» DESCRIPTION OF THE TASK:
Entries below include pictures. Output exactly the lines from the one with "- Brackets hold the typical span" down to the one with "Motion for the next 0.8", both ends included, and leave the pictures out.

======== SUPPLIED DATA

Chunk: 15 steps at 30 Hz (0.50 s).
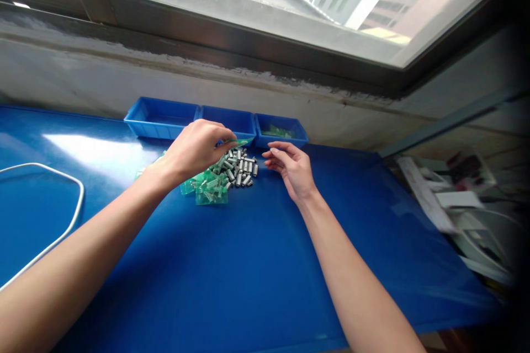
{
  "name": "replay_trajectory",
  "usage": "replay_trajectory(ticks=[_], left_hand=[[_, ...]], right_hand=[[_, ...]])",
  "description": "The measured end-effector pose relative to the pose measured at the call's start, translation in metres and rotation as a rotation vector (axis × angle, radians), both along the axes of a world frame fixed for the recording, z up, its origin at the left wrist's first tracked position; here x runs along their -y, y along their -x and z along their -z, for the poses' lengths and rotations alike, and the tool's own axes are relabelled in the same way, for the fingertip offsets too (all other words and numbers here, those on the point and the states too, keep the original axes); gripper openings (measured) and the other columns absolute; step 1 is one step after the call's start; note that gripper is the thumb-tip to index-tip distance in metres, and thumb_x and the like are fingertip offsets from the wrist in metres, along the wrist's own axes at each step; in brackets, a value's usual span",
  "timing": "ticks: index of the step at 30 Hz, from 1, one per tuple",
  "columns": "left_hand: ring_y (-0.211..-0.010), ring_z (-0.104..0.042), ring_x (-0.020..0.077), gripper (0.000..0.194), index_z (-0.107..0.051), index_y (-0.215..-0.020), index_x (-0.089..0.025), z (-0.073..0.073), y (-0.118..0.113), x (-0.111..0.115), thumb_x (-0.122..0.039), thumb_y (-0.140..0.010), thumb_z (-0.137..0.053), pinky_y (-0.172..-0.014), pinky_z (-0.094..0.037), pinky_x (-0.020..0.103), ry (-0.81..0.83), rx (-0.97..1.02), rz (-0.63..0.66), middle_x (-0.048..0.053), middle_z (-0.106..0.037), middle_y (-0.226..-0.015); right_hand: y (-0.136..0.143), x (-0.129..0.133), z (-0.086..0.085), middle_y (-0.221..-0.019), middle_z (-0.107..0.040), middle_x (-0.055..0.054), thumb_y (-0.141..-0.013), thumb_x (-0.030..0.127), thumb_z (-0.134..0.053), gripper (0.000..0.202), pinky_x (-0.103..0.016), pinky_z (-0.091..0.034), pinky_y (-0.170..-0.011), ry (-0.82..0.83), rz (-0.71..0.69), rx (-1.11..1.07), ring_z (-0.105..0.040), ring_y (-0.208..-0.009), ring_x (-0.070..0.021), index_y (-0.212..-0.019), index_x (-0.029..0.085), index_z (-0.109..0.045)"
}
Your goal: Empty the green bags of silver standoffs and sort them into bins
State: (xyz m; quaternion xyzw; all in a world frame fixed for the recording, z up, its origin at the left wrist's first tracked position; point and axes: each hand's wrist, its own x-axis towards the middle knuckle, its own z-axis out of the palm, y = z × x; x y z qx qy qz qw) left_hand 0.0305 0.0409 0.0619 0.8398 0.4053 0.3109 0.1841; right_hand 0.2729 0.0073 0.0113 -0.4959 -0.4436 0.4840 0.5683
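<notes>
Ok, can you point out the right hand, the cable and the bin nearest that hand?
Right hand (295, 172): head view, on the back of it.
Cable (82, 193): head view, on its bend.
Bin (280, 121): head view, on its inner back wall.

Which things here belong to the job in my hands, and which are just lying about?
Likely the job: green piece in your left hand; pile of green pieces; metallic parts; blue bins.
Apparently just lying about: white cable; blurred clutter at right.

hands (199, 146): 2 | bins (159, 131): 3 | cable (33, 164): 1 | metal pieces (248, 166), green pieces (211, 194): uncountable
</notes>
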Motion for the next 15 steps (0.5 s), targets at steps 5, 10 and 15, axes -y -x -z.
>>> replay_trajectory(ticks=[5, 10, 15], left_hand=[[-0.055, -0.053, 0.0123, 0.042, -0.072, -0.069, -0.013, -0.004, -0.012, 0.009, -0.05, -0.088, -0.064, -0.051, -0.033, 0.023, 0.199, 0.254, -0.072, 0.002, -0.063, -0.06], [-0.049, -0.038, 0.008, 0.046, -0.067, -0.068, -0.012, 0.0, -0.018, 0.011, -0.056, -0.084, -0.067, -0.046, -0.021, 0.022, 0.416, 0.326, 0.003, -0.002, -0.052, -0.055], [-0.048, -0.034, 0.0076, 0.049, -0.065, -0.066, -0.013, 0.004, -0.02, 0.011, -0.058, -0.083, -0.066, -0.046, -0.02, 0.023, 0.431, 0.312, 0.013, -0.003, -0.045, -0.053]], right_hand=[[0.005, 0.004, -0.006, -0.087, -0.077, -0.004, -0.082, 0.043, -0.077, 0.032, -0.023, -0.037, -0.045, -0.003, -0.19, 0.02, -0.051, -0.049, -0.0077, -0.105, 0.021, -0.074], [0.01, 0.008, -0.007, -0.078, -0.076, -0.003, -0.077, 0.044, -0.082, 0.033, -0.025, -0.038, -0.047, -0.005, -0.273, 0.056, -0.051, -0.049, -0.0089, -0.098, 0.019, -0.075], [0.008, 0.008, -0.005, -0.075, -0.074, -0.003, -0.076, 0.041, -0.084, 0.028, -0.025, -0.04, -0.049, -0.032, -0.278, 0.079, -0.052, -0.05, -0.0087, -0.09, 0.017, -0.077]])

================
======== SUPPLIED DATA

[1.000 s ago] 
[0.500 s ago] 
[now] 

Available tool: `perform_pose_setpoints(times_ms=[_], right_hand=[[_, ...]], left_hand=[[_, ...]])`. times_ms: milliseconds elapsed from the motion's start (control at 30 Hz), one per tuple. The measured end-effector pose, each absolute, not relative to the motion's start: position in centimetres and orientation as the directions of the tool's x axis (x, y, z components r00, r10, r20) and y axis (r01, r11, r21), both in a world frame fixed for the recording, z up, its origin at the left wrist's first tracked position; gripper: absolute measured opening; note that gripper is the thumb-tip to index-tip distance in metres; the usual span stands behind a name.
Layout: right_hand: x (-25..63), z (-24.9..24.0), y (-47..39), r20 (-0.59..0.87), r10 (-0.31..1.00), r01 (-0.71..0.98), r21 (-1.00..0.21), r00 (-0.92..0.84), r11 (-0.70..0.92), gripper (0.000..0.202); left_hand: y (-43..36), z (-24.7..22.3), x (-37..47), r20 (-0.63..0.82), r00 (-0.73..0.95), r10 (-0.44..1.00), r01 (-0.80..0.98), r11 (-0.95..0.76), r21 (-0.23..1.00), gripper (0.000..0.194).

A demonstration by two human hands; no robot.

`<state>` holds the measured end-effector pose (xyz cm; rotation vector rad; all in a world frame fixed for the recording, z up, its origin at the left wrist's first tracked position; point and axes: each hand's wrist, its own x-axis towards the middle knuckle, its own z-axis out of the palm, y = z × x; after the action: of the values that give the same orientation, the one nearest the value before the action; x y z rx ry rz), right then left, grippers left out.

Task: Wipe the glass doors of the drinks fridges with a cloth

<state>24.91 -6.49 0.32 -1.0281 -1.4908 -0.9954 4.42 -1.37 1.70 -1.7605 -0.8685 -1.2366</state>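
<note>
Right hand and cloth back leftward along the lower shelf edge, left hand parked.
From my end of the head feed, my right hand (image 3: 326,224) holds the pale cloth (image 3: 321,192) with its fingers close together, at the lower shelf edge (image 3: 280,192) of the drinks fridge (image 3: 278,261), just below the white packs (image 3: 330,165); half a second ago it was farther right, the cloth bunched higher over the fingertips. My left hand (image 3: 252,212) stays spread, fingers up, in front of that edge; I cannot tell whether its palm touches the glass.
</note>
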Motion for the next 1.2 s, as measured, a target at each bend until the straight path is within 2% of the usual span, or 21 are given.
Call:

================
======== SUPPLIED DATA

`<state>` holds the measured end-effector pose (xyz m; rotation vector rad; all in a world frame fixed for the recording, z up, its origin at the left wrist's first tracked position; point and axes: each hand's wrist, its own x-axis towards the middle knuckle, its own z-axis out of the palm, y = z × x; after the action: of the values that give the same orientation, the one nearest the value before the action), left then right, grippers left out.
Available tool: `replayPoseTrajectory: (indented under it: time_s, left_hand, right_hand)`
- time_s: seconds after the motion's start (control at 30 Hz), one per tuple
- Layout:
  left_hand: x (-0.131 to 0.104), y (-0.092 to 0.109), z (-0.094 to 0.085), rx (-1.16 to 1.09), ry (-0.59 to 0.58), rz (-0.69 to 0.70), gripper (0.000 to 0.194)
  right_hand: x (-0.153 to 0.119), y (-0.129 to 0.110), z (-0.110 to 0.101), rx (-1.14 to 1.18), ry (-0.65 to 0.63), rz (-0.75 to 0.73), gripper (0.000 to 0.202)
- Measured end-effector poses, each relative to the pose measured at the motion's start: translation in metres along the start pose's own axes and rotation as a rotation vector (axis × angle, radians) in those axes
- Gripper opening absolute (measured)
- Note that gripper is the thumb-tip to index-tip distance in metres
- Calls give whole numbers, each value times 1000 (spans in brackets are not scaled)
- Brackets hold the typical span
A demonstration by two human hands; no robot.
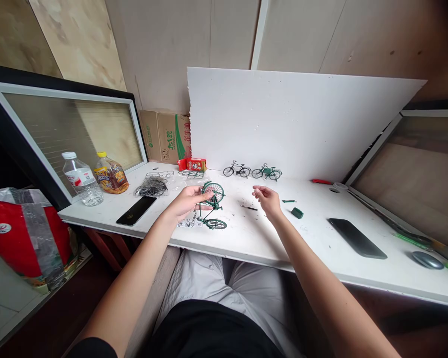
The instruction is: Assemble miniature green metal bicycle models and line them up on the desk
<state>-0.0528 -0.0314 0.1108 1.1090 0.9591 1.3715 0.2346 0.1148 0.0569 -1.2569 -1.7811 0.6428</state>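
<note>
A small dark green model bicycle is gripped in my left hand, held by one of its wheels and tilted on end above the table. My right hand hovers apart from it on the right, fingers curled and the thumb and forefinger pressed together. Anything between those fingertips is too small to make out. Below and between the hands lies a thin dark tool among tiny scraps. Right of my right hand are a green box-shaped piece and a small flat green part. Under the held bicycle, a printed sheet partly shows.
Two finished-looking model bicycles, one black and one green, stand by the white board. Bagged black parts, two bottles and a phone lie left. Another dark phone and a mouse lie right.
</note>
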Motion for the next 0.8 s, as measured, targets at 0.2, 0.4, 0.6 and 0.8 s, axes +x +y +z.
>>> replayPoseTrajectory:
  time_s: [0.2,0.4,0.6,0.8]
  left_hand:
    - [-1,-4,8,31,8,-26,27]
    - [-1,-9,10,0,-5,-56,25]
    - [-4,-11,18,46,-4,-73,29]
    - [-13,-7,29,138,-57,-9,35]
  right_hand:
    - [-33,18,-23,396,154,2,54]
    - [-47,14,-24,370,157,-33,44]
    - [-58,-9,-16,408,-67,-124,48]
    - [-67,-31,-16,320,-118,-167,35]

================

» EXERCISE RESULT:
- Brackets hold the typical span
A demonstration by two human hands; no robot.
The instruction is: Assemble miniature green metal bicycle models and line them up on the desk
<state>-0.0528 -0.0314 0.1108 1.1090 0.9591 1.3715 0.2346 0.1148 0.0569 -1.2569 -1.7811 0.6428</state>
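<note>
A small dark green model bicycle is gripped in my left hand, held by one of its wheels and tilted on end above the table. My right hand hovers apart from it on the right, fingers curled and the thumb and forefinger pressed together. Anything between those fingertips is too small to make out. Below and between the hands lies a thin dark tool among tiny scraps. Right of my right hand are a green box-shaped piece and a small flat green part. Under the held bicycle, a printed sheet partly shows.
Two finished-looking model bicycles, one black and one green, stand by the white board. Bagged black parts, two bottles and a phone lie left. Another dark phone and a mouse lie right.
</note>
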Motion for the next 0.8 s, as measured, targets at 0.2, 0.4, 0.6 and 0.8 s, axes +x +y +z.

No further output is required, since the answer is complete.